BEGIN The data
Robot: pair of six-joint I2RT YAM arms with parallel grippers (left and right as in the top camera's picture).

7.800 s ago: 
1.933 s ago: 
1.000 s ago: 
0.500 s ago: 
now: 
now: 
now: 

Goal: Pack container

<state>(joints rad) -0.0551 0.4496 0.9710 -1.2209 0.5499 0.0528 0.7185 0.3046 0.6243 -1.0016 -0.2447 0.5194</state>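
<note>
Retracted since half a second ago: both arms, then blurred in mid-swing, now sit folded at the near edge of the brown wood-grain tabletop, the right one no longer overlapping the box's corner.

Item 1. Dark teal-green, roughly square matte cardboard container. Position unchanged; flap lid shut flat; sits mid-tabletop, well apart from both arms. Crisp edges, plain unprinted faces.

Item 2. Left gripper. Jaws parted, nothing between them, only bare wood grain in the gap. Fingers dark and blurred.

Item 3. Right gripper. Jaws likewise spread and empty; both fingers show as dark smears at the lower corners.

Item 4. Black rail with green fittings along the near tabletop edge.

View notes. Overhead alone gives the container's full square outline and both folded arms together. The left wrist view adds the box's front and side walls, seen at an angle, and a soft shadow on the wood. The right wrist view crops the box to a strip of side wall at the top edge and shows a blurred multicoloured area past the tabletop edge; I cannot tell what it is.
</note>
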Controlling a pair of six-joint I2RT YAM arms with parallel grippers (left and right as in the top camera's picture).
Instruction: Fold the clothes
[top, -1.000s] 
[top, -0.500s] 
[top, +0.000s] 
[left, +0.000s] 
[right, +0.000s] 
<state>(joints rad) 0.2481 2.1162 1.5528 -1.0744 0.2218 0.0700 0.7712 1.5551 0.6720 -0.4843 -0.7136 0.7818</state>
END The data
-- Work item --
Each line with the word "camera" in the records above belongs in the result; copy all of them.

-- Result of the task --
Robot: pair of six-joint I2RT YAM arms with parallel grippers (left and right as in the top camera's picture).
Controlling a pair of six-joint I2RT YAM arms with parallel grippers (left and right as in the top camera's picture).

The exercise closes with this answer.